EXERCISE. Your job is to print, exactly, the lines in the data below from the line with "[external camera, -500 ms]" through the line with "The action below", both included, and to omit any picture.

DATA FOR PROCESSING.
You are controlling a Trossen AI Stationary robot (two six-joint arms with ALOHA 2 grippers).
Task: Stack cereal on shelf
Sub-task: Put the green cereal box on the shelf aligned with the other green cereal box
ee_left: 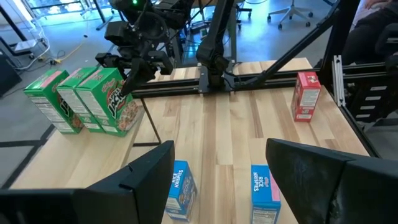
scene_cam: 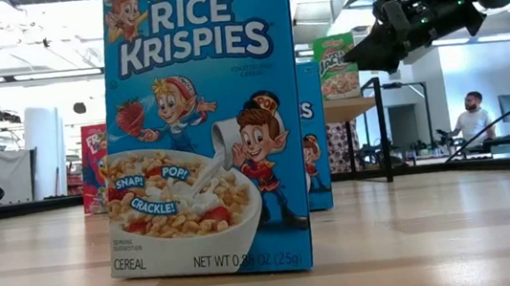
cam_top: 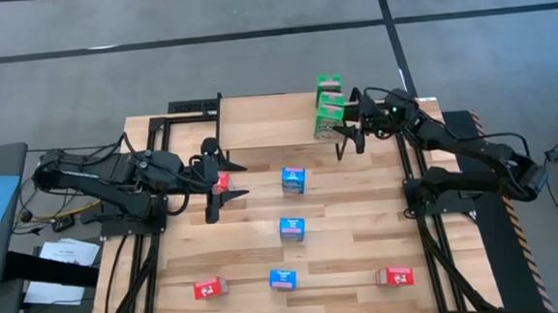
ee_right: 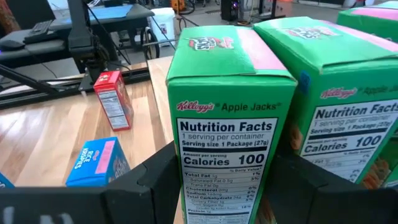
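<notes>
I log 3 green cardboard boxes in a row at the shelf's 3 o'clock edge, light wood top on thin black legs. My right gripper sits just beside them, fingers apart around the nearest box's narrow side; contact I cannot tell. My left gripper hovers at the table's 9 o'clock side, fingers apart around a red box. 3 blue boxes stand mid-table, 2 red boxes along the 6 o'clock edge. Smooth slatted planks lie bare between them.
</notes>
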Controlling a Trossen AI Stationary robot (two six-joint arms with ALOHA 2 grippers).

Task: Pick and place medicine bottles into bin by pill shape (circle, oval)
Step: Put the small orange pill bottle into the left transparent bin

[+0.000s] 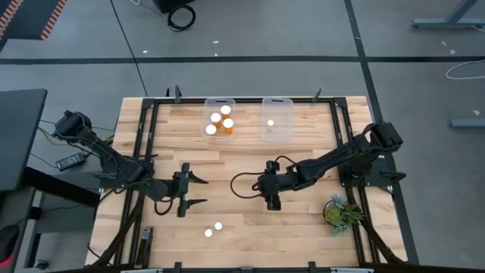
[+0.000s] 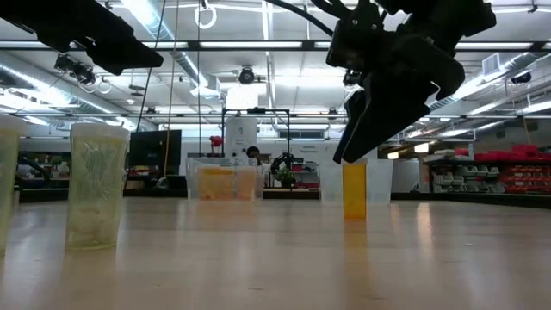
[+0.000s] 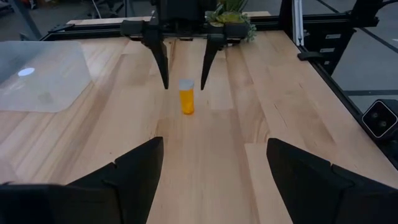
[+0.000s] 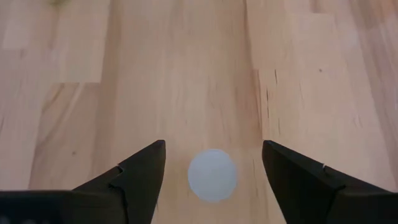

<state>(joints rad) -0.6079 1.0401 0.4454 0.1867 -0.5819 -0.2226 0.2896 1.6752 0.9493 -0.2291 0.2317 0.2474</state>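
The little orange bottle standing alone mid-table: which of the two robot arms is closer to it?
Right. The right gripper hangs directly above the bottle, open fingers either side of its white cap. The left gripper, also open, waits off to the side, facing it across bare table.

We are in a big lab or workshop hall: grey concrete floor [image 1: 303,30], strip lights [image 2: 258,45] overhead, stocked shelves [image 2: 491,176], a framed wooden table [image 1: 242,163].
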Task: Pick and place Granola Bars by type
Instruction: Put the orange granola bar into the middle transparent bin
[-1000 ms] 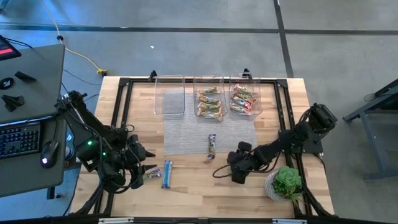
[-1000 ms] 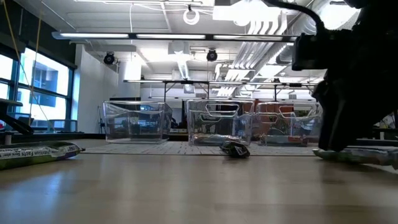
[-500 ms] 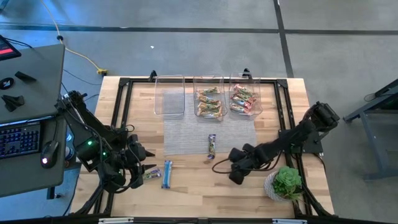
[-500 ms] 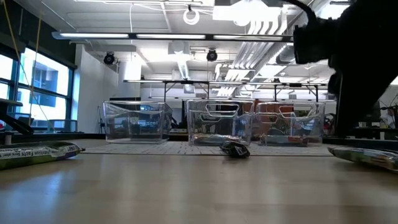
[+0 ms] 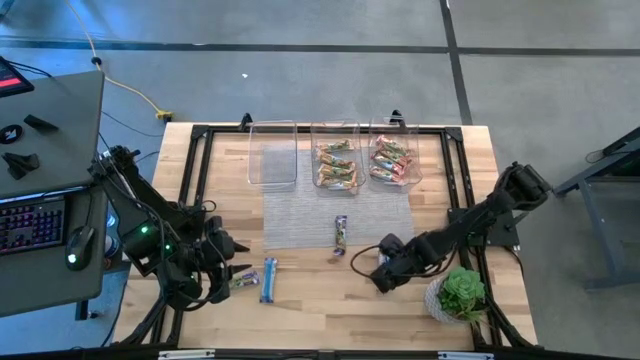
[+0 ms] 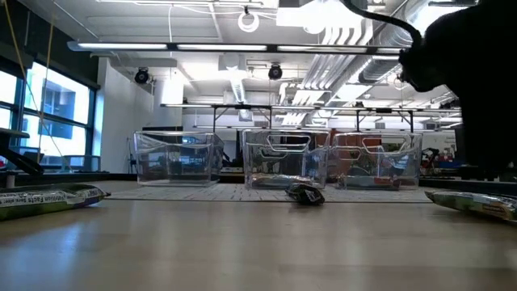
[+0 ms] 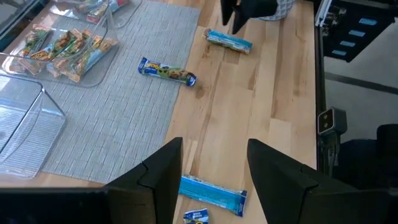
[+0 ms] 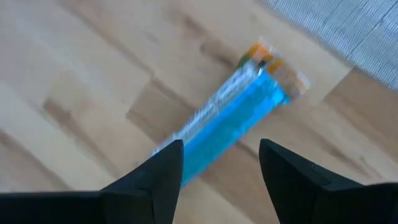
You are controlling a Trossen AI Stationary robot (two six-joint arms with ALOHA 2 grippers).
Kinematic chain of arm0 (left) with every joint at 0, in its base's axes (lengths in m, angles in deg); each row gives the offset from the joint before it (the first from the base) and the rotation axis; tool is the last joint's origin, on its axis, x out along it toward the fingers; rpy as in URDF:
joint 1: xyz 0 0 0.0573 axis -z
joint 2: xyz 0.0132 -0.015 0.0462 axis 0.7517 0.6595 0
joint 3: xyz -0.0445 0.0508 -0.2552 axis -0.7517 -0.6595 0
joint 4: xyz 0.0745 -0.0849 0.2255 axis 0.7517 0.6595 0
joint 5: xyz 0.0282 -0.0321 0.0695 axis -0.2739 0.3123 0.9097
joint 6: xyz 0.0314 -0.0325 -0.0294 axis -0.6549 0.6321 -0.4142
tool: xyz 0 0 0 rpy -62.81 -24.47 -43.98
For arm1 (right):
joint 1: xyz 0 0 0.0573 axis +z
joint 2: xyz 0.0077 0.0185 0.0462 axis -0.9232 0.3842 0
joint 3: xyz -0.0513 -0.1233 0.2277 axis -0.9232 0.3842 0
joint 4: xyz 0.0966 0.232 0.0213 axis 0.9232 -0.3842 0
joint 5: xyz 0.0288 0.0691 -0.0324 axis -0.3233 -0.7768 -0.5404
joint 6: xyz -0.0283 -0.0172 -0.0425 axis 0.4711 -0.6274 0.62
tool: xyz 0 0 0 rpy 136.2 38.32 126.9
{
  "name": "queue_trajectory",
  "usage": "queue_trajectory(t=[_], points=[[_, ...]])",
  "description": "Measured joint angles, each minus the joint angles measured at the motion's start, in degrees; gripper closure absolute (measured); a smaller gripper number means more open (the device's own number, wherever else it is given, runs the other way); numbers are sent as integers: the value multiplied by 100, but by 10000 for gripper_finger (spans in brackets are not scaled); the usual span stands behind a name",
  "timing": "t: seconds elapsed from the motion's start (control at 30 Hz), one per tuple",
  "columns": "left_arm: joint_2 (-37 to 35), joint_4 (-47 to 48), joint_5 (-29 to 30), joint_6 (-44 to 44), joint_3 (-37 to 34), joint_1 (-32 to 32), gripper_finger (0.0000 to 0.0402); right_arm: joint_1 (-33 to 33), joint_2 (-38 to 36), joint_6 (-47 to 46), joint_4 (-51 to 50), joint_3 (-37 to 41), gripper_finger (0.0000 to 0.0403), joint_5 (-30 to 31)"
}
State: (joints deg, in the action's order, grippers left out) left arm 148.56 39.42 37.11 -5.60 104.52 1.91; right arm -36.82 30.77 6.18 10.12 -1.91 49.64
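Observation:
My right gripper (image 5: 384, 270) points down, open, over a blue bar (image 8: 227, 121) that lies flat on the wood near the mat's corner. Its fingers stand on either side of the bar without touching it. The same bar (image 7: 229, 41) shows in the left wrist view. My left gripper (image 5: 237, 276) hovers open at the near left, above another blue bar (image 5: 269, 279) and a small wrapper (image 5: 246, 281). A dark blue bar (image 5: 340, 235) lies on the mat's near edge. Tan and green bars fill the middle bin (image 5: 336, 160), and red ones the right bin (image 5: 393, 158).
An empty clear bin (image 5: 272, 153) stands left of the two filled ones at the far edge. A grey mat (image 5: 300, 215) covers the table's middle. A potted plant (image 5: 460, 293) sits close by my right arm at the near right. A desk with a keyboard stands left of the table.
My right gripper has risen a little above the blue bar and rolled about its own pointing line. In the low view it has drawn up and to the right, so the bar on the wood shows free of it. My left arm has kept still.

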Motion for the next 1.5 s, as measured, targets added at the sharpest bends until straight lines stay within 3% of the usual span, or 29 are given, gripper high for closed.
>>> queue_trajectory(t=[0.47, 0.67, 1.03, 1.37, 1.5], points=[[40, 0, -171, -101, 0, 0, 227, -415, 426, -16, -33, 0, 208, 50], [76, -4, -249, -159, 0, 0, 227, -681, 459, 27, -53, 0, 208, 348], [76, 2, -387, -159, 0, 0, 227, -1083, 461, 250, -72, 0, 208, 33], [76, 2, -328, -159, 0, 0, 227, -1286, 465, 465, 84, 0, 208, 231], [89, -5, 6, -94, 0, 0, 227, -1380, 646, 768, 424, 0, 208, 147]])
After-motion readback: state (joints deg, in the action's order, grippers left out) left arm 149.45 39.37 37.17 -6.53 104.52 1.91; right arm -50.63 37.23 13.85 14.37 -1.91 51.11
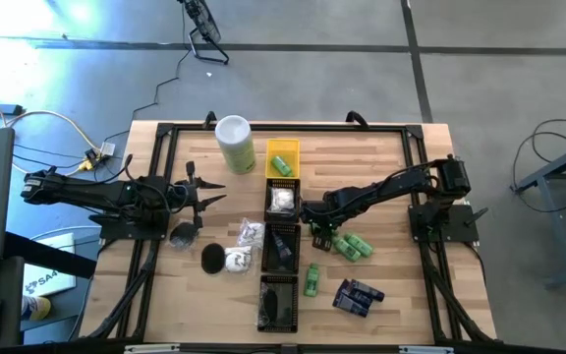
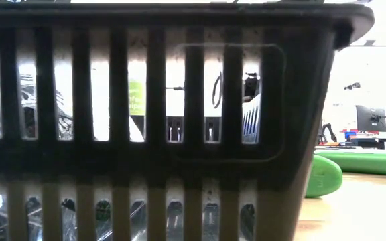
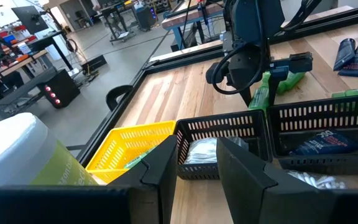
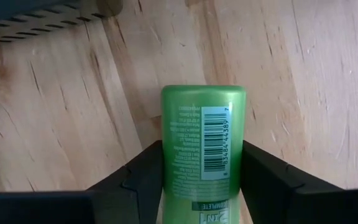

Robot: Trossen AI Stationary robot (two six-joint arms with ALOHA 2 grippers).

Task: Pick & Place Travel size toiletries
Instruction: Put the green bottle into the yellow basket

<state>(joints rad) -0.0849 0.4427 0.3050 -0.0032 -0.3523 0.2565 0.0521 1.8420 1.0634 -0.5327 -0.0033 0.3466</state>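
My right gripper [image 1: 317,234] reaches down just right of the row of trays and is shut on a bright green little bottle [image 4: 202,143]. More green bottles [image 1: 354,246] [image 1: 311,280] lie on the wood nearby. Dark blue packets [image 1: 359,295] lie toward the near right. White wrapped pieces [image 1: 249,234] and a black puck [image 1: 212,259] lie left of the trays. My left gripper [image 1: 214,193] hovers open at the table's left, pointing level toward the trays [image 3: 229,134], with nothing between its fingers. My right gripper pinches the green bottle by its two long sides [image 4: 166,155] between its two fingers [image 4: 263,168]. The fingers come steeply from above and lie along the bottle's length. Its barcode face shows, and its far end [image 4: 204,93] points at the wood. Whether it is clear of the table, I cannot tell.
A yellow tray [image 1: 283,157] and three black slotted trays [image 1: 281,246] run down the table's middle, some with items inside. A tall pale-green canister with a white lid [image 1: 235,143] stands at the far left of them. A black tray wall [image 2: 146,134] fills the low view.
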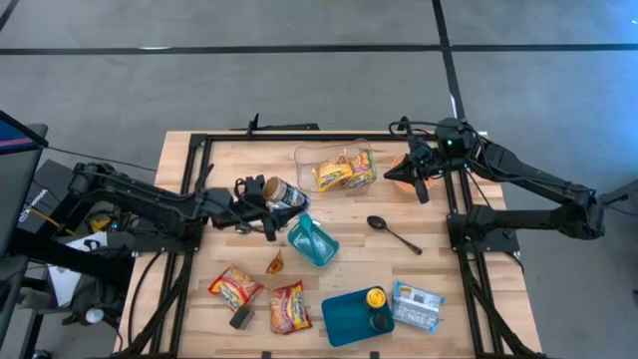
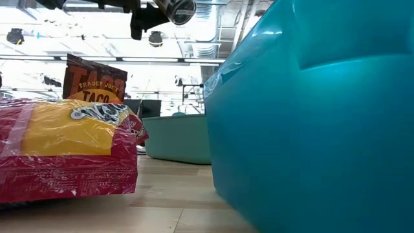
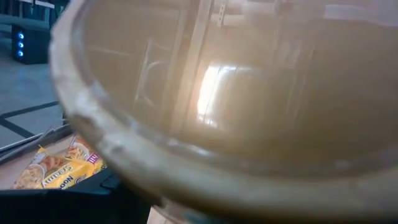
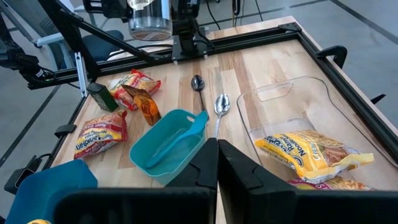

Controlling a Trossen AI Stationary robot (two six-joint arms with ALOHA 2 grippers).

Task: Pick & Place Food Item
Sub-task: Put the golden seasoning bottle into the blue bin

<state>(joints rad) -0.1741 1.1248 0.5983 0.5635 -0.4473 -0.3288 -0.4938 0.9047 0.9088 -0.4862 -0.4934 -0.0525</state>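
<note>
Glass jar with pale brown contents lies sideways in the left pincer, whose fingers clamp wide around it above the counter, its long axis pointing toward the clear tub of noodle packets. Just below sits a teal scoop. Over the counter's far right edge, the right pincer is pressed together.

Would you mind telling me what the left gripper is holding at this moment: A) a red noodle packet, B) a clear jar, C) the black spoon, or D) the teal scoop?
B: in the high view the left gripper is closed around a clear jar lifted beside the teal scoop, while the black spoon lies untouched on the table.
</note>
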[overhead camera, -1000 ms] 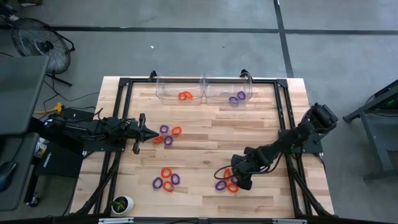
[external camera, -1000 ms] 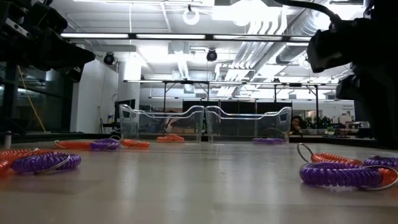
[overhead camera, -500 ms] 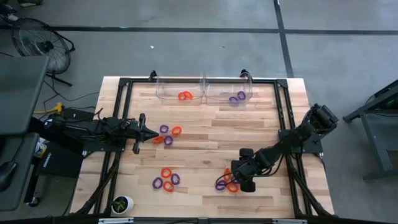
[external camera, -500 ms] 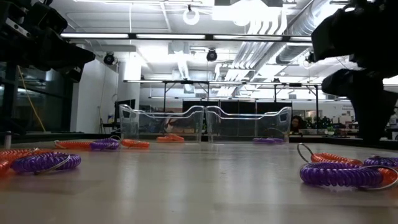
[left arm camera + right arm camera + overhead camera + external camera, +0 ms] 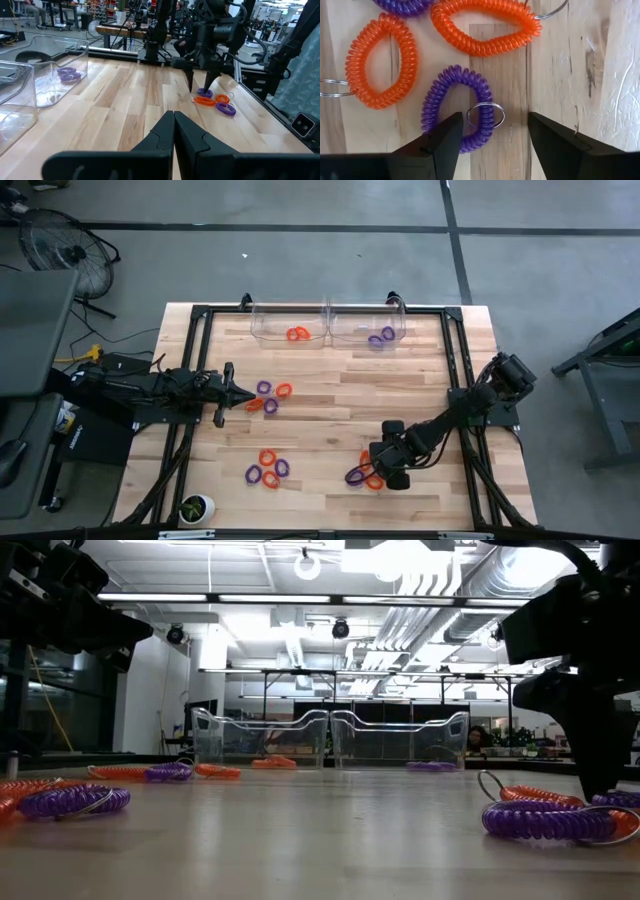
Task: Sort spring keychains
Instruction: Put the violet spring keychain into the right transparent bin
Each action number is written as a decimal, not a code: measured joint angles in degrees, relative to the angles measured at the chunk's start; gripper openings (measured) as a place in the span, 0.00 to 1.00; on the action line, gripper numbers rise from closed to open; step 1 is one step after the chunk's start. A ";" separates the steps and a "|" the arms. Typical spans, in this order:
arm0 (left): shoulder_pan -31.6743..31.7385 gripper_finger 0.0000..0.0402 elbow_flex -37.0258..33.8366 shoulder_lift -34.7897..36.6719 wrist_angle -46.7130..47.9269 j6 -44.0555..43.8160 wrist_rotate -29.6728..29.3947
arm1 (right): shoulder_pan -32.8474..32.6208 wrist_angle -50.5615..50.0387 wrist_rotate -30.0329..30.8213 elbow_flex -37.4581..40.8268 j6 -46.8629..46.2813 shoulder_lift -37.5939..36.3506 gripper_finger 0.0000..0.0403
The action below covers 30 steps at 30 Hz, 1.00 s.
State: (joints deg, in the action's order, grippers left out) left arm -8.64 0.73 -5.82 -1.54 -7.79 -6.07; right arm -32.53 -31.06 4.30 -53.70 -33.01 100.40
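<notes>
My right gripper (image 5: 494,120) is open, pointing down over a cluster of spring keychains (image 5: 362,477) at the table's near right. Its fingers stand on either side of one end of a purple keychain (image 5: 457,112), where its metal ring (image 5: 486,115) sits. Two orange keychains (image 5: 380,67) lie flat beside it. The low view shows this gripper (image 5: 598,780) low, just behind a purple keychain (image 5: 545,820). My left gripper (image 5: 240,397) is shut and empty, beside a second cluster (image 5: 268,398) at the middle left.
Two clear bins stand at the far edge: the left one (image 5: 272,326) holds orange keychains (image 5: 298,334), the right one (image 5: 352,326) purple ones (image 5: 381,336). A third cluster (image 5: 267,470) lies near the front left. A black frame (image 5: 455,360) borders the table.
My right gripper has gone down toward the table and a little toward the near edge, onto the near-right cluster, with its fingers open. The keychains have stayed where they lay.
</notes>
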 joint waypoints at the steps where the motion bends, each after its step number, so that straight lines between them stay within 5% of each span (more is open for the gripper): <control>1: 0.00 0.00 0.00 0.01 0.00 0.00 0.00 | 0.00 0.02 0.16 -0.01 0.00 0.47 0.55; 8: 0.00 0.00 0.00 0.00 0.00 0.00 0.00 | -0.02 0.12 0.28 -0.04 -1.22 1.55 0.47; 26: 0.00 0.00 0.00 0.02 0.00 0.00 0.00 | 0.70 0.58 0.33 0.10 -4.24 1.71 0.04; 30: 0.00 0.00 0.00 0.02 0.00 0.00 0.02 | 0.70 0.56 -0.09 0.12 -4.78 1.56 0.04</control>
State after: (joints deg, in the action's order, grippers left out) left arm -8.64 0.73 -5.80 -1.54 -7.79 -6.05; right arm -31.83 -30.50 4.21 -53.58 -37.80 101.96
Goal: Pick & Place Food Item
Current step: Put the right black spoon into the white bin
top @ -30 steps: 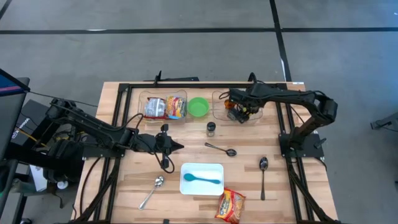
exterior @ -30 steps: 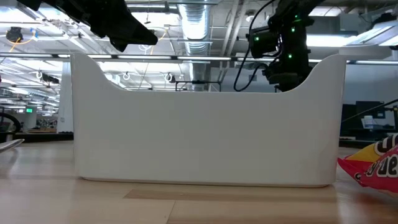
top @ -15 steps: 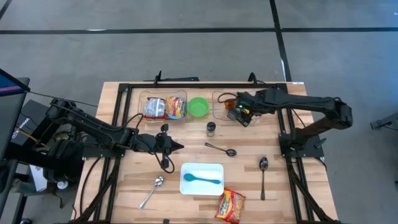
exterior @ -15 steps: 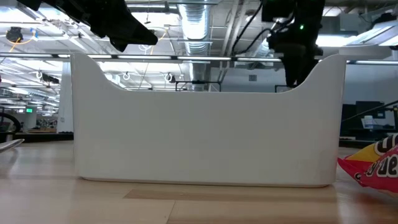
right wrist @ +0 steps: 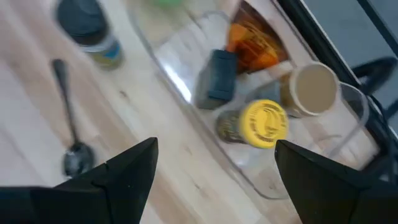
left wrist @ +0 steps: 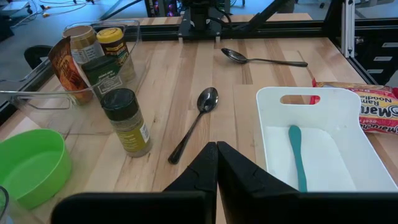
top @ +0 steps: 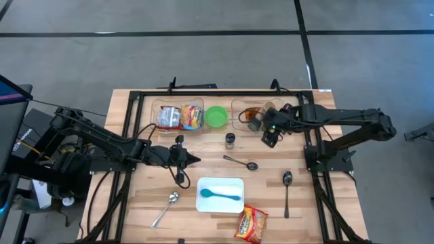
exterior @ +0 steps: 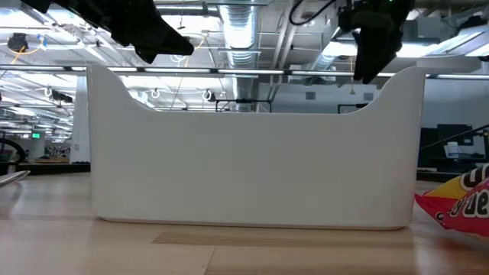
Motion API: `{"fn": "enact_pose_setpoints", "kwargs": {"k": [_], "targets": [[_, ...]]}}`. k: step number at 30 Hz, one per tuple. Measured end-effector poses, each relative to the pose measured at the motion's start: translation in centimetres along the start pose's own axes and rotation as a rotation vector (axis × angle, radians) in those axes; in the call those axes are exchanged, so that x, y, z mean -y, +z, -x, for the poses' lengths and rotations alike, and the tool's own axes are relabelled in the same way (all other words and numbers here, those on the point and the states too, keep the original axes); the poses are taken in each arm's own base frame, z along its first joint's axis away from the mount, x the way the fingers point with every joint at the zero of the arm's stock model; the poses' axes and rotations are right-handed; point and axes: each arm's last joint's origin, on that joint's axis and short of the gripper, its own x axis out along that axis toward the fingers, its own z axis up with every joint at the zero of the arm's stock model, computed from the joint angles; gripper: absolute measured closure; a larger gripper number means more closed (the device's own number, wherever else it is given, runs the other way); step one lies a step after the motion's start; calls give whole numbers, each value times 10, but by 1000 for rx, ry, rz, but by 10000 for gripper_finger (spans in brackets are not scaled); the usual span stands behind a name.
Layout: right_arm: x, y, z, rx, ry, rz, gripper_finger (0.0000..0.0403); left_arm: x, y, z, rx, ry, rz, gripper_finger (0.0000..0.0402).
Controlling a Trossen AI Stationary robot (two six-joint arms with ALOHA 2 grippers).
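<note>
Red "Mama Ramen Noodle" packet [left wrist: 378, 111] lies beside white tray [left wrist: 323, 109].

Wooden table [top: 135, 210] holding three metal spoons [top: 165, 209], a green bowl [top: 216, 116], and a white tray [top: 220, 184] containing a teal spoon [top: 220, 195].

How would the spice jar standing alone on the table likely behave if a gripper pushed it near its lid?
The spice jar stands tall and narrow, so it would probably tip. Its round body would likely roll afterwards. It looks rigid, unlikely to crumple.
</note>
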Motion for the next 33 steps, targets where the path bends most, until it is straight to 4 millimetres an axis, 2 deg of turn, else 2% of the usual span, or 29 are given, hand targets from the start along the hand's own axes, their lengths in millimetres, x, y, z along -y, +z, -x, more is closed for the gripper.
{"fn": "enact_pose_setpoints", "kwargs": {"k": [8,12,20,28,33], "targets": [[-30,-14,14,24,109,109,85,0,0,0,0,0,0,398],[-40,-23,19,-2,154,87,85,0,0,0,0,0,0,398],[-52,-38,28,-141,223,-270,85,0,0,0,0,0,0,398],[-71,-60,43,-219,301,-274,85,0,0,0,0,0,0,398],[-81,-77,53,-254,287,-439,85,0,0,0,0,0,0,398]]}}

SOLVED EXERCISE.
[external camera, -500 ms] 
[left arm camera + right arm camera + overhead camera + external camera, +0 ms] 
Task: Sort spring keychains
Instruction: Put the violet spring keychain into the right transparent bin
Each action number is written as a decimal, not a code: measured joint angles in degrees, relative to the angles measured at the chunk's start; gripper openings (measured) as a place in the span, 0.00 to 1.00; on the action line, gripper numbers rise from closed to open; step 1 is one step after the chunk's start. A ";" separates the steps and a "|" the arms. Typical spans, in this order:
arm0 (left): shoulder_pan -31.6743..31.7385 gripper_finger 0.0000..0.0402 elbow_flex -37.0258..33.8366 shoulder_lift -34.7897..36.6719 wrist_angle -46.7130..47.9269 j6 -44.0555..43.8160 wrist_rotate -29.6728..29.3947
arm1 (right): shoulder_pan -32.8474..32.6208 wrist_angle -50.5615..50.0387 wrist_rotate -30.0329..30.8213 elbow_flex -37.4581..40.8268 j6 -46.8629..46.2813 shoulder_lift -37.5939..36.3506 gripper_finger 0.0000..0.0403
The action below covers 30 steps at 30 Hz, 1.00 s.

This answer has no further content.